§ WORK INSTRUCTION: Your answer must restate the listing below word for word and contain no images.

=== EXCERPTED DATA ===

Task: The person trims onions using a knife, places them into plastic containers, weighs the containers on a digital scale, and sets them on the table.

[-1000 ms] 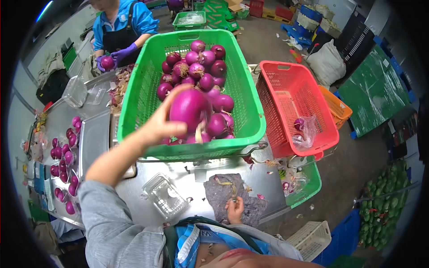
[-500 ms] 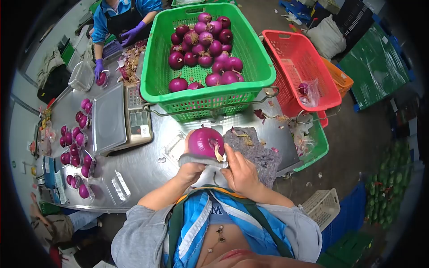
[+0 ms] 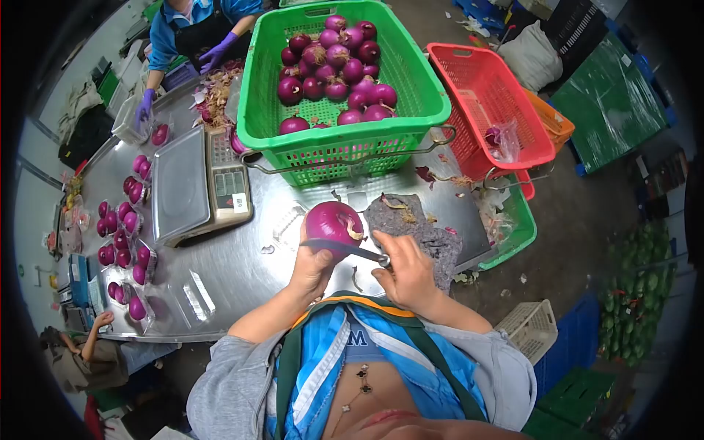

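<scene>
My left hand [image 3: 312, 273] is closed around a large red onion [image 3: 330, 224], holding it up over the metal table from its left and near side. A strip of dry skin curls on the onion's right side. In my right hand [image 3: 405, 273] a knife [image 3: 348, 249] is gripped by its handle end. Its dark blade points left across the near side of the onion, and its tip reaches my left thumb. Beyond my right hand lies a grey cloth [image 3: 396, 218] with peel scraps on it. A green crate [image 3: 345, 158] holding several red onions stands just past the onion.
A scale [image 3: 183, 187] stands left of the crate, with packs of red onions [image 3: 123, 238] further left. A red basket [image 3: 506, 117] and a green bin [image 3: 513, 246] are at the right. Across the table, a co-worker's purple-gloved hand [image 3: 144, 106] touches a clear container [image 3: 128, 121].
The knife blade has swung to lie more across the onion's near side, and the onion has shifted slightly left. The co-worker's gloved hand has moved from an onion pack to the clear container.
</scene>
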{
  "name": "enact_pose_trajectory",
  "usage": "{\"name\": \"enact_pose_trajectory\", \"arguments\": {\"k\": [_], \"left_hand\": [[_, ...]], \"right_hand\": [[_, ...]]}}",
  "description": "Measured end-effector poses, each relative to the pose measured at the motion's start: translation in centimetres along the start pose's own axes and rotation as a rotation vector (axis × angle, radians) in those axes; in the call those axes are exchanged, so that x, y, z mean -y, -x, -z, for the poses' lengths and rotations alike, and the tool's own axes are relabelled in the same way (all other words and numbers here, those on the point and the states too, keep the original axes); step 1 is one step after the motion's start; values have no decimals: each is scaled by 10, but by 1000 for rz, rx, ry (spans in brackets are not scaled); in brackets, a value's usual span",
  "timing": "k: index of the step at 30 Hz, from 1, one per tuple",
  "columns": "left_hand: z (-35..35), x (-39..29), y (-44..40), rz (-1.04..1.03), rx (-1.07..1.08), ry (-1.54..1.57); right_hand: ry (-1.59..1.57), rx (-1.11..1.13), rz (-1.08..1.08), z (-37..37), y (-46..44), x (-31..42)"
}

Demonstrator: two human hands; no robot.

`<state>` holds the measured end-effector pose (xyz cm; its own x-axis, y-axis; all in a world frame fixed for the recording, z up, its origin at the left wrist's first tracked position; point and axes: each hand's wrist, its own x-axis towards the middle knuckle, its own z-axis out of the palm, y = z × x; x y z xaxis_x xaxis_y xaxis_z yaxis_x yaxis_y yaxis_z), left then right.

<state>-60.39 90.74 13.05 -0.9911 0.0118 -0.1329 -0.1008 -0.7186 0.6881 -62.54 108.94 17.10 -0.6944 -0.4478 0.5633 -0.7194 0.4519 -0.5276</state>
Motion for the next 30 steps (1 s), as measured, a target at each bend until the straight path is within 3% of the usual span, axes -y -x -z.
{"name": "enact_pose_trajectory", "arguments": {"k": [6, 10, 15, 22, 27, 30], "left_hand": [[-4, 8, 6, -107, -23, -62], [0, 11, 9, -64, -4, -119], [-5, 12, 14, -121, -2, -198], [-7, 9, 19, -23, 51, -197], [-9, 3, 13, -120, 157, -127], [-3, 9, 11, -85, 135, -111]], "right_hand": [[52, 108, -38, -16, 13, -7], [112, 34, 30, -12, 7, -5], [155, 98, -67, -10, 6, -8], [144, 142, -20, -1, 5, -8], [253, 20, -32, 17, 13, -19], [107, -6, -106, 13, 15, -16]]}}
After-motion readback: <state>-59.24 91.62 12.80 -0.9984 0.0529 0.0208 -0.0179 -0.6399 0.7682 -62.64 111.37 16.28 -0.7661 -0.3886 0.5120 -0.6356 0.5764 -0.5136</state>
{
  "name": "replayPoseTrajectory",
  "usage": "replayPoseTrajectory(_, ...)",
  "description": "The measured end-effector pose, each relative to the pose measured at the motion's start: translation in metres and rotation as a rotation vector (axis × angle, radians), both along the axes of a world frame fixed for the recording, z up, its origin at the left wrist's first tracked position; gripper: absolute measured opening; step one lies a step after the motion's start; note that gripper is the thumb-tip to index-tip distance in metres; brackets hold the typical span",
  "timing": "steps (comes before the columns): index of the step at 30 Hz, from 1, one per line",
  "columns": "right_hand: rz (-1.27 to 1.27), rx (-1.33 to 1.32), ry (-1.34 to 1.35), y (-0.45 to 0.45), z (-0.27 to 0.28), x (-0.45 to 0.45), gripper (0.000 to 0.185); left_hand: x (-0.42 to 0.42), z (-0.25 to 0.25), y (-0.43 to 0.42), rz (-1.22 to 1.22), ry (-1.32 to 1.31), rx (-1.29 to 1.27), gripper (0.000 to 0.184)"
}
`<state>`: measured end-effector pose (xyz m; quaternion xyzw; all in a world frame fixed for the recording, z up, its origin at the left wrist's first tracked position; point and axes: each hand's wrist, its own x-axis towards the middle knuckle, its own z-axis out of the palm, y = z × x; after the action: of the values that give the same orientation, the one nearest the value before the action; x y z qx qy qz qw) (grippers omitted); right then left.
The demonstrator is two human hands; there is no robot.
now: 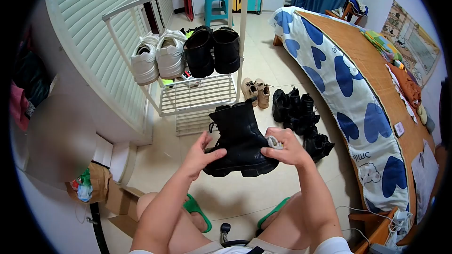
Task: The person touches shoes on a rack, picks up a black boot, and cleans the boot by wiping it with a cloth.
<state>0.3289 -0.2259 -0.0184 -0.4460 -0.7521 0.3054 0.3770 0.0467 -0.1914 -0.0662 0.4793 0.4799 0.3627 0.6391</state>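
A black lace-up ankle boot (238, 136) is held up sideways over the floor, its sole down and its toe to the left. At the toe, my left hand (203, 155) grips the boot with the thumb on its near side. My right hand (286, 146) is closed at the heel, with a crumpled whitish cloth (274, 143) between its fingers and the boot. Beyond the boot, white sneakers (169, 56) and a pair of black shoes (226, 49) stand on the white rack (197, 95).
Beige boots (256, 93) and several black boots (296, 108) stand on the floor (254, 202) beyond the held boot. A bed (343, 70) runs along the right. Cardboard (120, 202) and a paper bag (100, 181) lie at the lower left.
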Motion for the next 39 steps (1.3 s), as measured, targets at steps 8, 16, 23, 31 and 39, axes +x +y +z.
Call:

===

§ ANSWER SPACE:
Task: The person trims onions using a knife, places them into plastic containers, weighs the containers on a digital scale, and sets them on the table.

[-1000 ms] 
[-500 ms] 
[+0 ms] 

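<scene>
My left hand [image 3: 312, 273] is closed around a large red onion [image 3: 330, 224], holding it up over the metal table from its left and near side. A strip of dry skin curls on the onion's right side. In my right hand [image 3: 405, 273] a knife [image 3: 348, 249] is gripped by its handle end. Its dark blade points left across the near side of the onion, and its tip reaches my left thumb. Beyond my right hand lies a grey cloth [image 3: 396, 218] with peel scraps on it. A green crate [image 3: 345, 158] holding several red onions stands just past the onion.
A scale [image 3: 183, 187] stands left of the crate, with packs of red onions [image 3: 123, 238] further left. A red basket [image 3: 506, 117] and a green bin [image 3: 513, 246] are at the right. Across the table, a co-worker's purple-gloved hand [image 3: 144, 106] touches a clear container [image 3: 128, 121].
The knife blade has swung to lie more across the onion's near side, and the onion has shifted slightly left. The co-worker's gloved hand has moved from an onion pack to the clear container.
</scene>
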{
  "name": "enact_pose_trajectory",
  "usage": "{\"name\": \"enact_pose_trajectory\", \"arguments\": {\"k\": [_], \"left_hand\": [[_, ...]], \"right_hand\": [[_, ...]]}}",
  "description": "Measured end-effector poses, each relative to the pose measured at the motion's start: translation in centimetres along the start pose's own axes and rotation as a rotation vector (axis × angle, radians) in those axes; in the call those axes are exchanged, so that x, y, z mean -y, -x, -z, for the poses' lengths and rotations alike, and the tool's own axes are relabelled in the same way (all other words and numbers here, those on the point and the states too, keep the original axes); step 1 is one step after the motion's start; values have no decimals: each is scaled by 10, but by 1000 for rz, rx, ry (spans in brackets are not scaled); in brackets, a value's usual span",
  "timing": "k: index of the step at 30 Hz, from 1, one per tuple",
  "columns": "left_hand: z (-35..35), x (-39..29), y (-44..40), rz (-1.04..1.03), rx (-1.07..1.08), ry (-1.54..1.57); right_hand: ry (-1.59..1.57), rx (-1.11..1.13), rz (-1.08..1.08), z (-37..37), y (-46..44), x (-31..42)"
}

Demonstrator: two human hands; no robot.

`<state>` holds the measured end-effector pose (xyz cm; its own x-axis, y-axis; all in a world frame fixed for the recording, z up, its origin at the left wrist's first tracked position; point and axes: each hand's wrist, its own x-axis towards the middle knuckle, its own z-axis out of the palm, y = z × x; x y z xaxis_x xaxis_y xaxis_z yaxis_x yaxis_y yaxis_z), left then right.

<state>-60.39 90.74 13.05 -0.9911 0.0118 -0.1329 -0.1008 -0.7186 0.6881 -62.54 108.94 17.10 -0.6944 -0.4478 0.5633 -0.7194 0.4519 -0.5276</state>
Motion for the next 30 steps (1 s), as measured, a target at each bend until the straight path is within 3% of the usual span, axes -y -x -z.
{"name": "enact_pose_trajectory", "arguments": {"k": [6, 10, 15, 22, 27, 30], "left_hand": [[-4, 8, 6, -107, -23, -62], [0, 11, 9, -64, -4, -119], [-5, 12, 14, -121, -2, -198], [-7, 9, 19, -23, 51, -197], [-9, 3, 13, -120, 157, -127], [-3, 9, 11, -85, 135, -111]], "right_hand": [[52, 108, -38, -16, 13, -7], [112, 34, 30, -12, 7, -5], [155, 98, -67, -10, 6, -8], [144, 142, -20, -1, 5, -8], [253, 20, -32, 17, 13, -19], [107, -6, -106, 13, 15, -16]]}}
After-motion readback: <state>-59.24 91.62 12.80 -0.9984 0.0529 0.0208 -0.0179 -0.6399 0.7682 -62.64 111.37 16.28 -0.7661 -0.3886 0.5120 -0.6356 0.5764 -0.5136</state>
{
  "name": "replayPoseTrajectory",
  "usage": "replayPoseTrajectory(_, ...)",
  "description": "The measured end-effector pose, each relative to the pose measured at the motion's start: translation in metres and rotation as a rotation vector (axis × angle, radians), both along the axes of a world frame fixed for the recording, z up, its origin at the left wrist's first tracked position; gripper: absolute measured opening; step one lies a step after the motion's start; note that gripper is the thumb-tip to index-tip distance in metres; brackets hold the typical span",
  "timing": "steps (comes before the columns): index of the step at 30 Hz, from 1, one per line",
  "columns": "right_hand: rz (-1.27 to 1.27), rx (-1.33 to 1.32), ry (-1.34 to 1.35), y (-0.45 to 0.45), z (-0.27 to 0.28), x (-0.45 to 0.45), gripper (0.000 to 0.185); left_hand: x (-0.42 to 0.42), z (-0.25 to 0.25), y (-0.43 to 0.42), rz (-1.22 to 1.22), ry (-1.32 to 1.31), rx (-1.29 to 1.27), gripper (0.000 to 0.184)"
}
`<state>`: measured end-effector pose (xyz m; quaternion xyzw; all in a world frame fixed for the recording, z up, its origin at the left wrist's first tracked position; point and axes: each hand's wrist, its own x-axis towards the middle knuckle, its own z-axis out of the palm, y = z × x; after the action: of the values that give the same orientation, the one nearest the value before the action; x y z qx qy qz qw) (grippers omitted); right then left.
The demonstrator is two human hands; there is no robot.
now: 
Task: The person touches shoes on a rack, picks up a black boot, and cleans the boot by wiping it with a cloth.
<state>0.3289 -0.2259 -0.0184 -0.4460 -0.7521 0.3054 0.3770 0.0467 -0.1914 -0.0662 0.4793 0.4799 0.3627 0.6391</state>
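A black lace-up ankle boot (238, 136) is held up sideways over the floor, its sole down and its toe to the left. At the toe, my left hand (203, 155) grips the boot with the thumb on its near side. My right hand (286, 146) is closed at the heel, with a crumpled whitish cloth (274, 143) between its fingers and the boot. Beyond the boot, white sneakers (169, 56) and a pair of black shoes (226, 49) stand on the white rack (197, 95).
Beige boots (256, 93) and several black boots (296, 108) stand on the floor (254, 202) beyond the held boot. A bed (343, 70) runs along the right. Cardboard (120, 202) and a paper bag (100, 181) lie at the lower left.
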Motion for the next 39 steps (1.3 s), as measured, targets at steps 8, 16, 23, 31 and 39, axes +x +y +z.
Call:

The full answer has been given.